Saat Ragalih pergi, keputusan untuk mengungkap cerita itu ke permukaan beralih ke tangannya. Mulanya, Heksa memilih untuk mengubur cerita itu. Namun latar cerita sedikit bergeser, maka alur ceritanya pun tidak bisa tetap sama. Saat Arumi yang sekarang bukan lagi Arumi yang sendirian dan tanpa bantuan, apakah ceritanya tetap harus disembunyikan? Saat ada benang kusut yang tercipta berkat cerita itu, apakah ia harus tetap diam?

Ia harus menjadi penengah, menjadi pelerai.

Namun pada akhirnya, ia tetaplah seorang kakak. Kedua kakinya tidak pernah berdiri di tengah-tengah, melainkan selalu di belakang garis perbatasan itu; ia berada di wilayah Maure, di pihak Maure. Maka saat pilihannya adalah menjaga perasaan salah satu dan menampar yang lain dengan kenyataan, bisa ditebak siapa yang menerima apa.

Hari itu, setelah tidak sengaja menyaksikan perdebatan antara Maure dan Arumi, Heksa memutuskan untuk ikut turun tangan.

“Mau ngobrolin apa Kak?”

“Soal Mama kamu.”

Maka mau tidak mau, ia harus melihat Arumi yang menatapnya bingung, kaget, dengan mata yang berkaca-kaca setelah mendengar cerita itu—ceritanya. Cerita berisi kebenaran yang membuat Arumi bertanya-tanya, apakah ceritanya tidak bisa lebih buruk dari ini? Apakah tidak ada satu pun bagian cerita dimana keberadaannya diinginkan dan dinanti? Heksa harus melihat Arumi yang kemudian kecewa, bukan padanya tetapi pada sosok ibu, yang menurutnya menjadi titik awal kemalangannya itu. Kemudian, Arumi yang berubah marah, pada takdirnya yang selalu cacat.
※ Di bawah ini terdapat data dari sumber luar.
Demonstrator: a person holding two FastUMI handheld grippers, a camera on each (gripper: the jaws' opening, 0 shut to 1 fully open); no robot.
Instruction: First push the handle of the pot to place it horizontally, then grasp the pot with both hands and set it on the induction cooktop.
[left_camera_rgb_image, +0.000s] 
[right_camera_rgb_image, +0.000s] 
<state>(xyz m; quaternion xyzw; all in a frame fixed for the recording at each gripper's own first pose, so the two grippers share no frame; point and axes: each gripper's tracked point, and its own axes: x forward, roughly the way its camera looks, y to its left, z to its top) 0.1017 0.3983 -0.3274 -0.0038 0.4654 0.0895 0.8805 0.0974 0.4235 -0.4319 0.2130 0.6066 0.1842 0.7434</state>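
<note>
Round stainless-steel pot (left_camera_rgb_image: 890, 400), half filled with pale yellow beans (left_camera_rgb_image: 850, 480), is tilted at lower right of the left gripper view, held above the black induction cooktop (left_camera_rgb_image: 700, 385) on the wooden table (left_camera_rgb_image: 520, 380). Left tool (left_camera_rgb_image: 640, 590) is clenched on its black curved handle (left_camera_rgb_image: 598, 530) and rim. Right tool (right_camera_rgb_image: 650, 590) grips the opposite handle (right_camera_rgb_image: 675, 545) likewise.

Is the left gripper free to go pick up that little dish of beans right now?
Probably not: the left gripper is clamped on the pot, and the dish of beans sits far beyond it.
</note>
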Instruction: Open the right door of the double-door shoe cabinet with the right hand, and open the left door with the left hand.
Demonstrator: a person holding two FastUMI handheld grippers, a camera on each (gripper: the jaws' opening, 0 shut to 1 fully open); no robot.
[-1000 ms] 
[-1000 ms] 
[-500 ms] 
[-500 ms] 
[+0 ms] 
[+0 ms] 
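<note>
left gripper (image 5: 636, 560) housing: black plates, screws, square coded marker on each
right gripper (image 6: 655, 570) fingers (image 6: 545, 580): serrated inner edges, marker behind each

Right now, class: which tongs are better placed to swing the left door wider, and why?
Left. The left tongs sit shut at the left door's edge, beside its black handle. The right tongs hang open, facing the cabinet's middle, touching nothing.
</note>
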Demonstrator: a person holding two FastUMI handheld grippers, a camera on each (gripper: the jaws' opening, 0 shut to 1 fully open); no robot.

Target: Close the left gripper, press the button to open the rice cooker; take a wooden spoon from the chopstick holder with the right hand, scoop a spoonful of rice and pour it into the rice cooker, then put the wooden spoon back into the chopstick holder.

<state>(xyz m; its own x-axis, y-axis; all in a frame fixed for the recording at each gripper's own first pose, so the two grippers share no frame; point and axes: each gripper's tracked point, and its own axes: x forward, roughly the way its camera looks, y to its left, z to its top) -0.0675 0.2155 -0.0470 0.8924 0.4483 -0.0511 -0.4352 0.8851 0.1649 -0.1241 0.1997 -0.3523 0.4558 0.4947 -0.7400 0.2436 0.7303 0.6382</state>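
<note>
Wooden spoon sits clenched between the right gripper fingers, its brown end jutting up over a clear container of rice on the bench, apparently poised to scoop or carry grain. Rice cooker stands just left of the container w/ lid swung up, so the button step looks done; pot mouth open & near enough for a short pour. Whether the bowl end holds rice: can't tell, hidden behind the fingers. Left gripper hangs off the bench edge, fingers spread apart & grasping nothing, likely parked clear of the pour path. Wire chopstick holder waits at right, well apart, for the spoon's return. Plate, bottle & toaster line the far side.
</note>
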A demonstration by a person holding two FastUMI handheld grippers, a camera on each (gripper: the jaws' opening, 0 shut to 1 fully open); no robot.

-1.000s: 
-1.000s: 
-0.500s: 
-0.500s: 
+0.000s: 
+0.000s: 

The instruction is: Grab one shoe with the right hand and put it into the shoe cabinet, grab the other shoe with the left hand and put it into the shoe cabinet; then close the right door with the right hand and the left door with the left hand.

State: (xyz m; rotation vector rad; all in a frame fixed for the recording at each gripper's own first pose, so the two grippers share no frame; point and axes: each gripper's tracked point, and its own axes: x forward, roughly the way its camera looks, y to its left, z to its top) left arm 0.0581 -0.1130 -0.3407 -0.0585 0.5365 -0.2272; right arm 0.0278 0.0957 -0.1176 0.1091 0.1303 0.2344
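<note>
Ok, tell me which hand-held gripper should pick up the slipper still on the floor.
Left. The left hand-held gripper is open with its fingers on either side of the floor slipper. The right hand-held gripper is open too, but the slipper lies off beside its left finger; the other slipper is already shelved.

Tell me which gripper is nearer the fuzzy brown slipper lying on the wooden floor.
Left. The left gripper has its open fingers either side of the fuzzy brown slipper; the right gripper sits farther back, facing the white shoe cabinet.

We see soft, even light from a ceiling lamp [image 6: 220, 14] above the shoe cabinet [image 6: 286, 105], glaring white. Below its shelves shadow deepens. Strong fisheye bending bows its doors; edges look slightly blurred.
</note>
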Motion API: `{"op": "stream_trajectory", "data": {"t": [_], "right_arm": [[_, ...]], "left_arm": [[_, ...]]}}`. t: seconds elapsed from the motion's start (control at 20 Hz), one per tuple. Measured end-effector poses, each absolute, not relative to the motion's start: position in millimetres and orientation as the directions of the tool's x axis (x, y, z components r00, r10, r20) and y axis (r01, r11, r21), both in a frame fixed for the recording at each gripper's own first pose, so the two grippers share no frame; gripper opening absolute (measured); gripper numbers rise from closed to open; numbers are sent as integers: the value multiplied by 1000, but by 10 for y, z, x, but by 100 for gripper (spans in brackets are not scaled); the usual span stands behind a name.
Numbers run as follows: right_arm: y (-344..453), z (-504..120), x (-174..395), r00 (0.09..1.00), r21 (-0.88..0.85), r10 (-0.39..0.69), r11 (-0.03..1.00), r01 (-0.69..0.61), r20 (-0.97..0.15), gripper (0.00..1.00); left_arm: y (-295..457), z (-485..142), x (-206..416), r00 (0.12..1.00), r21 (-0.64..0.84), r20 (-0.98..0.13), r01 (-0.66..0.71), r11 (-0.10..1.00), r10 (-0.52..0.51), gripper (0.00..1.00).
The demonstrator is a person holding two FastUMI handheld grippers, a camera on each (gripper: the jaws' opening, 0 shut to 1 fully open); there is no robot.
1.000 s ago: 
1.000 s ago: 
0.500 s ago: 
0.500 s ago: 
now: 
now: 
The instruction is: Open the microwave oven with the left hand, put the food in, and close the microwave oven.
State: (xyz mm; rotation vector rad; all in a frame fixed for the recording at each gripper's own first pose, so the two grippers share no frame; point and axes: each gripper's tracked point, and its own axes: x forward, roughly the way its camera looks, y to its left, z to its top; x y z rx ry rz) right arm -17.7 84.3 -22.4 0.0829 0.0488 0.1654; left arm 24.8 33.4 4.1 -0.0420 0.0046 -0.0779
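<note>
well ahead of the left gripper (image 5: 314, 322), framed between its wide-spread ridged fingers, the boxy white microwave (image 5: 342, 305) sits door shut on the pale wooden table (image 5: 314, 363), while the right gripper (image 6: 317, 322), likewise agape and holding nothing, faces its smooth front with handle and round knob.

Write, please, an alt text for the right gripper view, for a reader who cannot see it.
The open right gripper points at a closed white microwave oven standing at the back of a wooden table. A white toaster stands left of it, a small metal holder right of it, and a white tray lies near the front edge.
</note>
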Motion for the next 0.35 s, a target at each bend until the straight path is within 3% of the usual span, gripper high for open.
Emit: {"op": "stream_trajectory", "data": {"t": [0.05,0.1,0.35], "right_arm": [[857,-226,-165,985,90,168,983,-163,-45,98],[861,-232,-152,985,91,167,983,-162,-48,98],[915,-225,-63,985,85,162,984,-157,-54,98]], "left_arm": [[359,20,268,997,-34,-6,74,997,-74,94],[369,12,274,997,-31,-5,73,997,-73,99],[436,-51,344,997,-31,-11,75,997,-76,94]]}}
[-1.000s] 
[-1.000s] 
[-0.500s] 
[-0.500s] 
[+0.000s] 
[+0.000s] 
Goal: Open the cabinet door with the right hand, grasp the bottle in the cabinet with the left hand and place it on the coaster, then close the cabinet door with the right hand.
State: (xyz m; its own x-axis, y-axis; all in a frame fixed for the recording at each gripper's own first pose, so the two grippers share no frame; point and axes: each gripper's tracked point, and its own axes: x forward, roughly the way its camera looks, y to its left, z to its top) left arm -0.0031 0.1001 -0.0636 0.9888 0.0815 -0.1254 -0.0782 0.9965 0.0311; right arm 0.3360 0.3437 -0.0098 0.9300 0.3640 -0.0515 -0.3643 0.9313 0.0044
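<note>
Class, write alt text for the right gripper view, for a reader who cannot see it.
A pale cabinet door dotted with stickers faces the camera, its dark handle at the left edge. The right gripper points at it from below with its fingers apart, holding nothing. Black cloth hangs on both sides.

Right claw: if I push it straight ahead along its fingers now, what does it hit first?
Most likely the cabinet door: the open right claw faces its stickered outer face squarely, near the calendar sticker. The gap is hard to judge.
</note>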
“Kenapa tiba-tiba bahas ini, Kak?”

“Karena kamu nggak bisa terus terusan bersikap seolah masa lalu kamu itu nggak ada, Rum. Kamu bisa mulai kehidupan baru, tapi masa lalu kamu, masa lalu kita semua, nggak akan pernah berubah. Aku rasa kamu perlu tahu, secara jelas, tentang masa lalu kamu, khususnya tentang keluarga kamu, supaya kamu bisa memposisikan diri. Supaya kamu bisa mempertimbangkan ulang, sikap kamu selama ini bener atau salah.”

“Kenapa baru sekarang?”

“Karena kamu diem aja sampai sekarang.”

“Maksudnya?”

“Selama ini ada banyak kesempatan buat kamu nanya, buat kamu nyari tau tentang apa yang bikin kamu penasaran. Tapi kamu nggak pernah nyamperin aku buat nanya apapun. Selama ini juga ada banyak kesempatan buat kamu jujur, tapi kamu bohong ke Kaisar. Dan, selama ini juga ada banyak kesempatan buat kamu minta maaf sama Ole. Tapi kamu nggak pernah minta maaf.”

He warned her, quite far before the strings got tangled.

“Kamu mau ketemu sama mama kamu dulu nggak?”

He told her to fix things before it got worse.

“Kalau kamu butuh bantuan, aku bisa sedikit bantu kamu sama mama kamu. Gimana pun kamu harus denger cerita mama kamu juga.”

He helped her.

“Gimanapun, kamu masih bawa nama Khagi. Kamu kehitung adik aku juga.”

She thought she had him. She took it as a chance to have him. A brother that was always out of her league before. She wanted to took him from Maure.